Swindale House, Aldeburgh, Suffolk
The 1851 census records the Garrett family living at Swindale House in Aldeburgh, located between the Vicarage and Church Farm.
1 By serendipity this address was featured from the 1851 census for Suffolk in the November 2006 Family Tree Magazine as the home of Elizabeth Garrett Anderson.
2 Despite living for ten years in this area of Suffolk I (AJS) was unaware of this connection. Prior to seeing the above article the only Swindale connections in Suffolk that I was aware of were
i) The marriage of Thomas Swindale and Margerye Kyrspe in St Mary, Woodbridge in 1579
ii) The move from Devon (via Berkshire) to Ipswich of Dr John Popham Swindale around 1905
iii) The migration of my great-uncle (Joseph) Thomas Swindale to Ipswich from Cumberland around 1902
3 The house might be named after a Swindale family living there at an earlier date or by someone with connections with one of the places named Swindale. January 2007 - discovered that John Swindell from Cheshire was married at Aldeburgh in 1827.
5 With acknowledgements to Family Tree Magazine, November 2006 -
"In the 19th century, a career as a physician was a highly respectable following for a man. Yet it was considered outrageous for any woman to pursue a career in such a traditionally male-dominated society.
"Despite this, some women were determined to succeed. Born in 1836, Elizabeth Garrett Anderson wanted to become a doctor from an early age, but still met with great resistance when applying to medical institutions, all of which denied her entry.
"She was finally permitted to attend Middlesex Hospital as a nursing student, but was deeply unpopular, particularly after an incident in which she was shown to be the only student able to answer the lecturer's questions.
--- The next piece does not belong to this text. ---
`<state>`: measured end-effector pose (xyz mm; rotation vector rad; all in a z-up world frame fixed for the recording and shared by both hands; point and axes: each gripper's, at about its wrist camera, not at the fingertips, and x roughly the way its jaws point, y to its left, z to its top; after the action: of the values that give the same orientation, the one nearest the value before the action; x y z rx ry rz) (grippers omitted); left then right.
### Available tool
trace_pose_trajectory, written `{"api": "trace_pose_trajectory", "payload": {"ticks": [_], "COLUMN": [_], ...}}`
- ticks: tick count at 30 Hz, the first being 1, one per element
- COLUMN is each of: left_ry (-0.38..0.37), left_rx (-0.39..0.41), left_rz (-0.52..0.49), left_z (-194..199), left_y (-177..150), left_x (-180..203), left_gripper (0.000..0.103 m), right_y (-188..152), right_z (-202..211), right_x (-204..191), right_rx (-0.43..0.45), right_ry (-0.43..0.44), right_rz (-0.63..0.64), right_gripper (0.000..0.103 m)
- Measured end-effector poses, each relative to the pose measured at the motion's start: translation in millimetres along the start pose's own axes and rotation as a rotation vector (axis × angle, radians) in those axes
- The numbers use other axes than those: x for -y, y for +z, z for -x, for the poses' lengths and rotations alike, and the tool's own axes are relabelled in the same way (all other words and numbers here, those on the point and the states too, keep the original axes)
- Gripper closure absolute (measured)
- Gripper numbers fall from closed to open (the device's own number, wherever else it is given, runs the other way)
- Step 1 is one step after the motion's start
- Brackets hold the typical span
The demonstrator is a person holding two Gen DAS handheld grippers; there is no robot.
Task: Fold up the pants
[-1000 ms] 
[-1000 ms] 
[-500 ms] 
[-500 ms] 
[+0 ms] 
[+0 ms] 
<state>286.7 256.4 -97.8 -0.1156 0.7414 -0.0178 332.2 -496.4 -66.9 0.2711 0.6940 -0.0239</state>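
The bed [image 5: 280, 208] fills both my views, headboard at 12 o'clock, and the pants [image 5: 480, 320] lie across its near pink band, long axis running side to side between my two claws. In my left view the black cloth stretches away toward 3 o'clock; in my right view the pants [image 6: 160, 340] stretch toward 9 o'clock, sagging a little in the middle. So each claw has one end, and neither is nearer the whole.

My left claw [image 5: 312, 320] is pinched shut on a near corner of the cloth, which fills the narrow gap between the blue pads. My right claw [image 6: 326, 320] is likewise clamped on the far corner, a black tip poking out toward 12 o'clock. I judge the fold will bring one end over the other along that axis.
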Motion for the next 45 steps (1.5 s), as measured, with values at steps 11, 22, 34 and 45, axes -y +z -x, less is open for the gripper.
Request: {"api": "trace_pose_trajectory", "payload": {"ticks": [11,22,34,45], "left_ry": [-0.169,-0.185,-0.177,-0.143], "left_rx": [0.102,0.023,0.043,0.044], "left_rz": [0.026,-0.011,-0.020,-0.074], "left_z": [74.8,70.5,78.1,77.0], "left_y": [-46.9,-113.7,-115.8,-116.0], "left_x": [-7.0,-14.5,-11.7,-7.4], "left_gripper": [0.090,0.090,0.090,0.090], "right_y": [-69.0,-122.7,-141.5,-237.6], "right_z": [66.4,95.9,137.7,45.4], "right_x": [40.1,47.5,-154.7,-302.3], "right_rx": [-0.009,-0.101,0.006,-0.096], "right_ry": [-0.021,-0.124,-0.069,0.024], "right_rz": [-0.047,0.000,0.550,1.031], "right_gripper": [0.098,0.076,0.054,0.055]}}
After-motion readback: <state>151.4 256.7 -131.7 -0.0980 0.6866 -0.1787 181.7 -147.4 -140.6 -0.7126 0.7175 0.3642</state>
As a result she was barred from attending by other students.
"In 1865 she took and passed the Society of Apothecaries' exam, as the regulations didn't state that women couldn't sit it. Immediately afterwards, the society changed its rules to forbid women from taking the exam - a discouraging example of the mindset she was up against.
"Still determined to become a doctor, she travelled to France and finally gained her degree from the University of Paris.
"She married in 1871 and combined having children with her ongoing career - founding the New Hospital for Women in London and subsequently the London School of Medecine for Women.
"In 1876 a government Act declared that all women should be allowed to enter the medical professions - an Act almost certainly influenced by her achievements."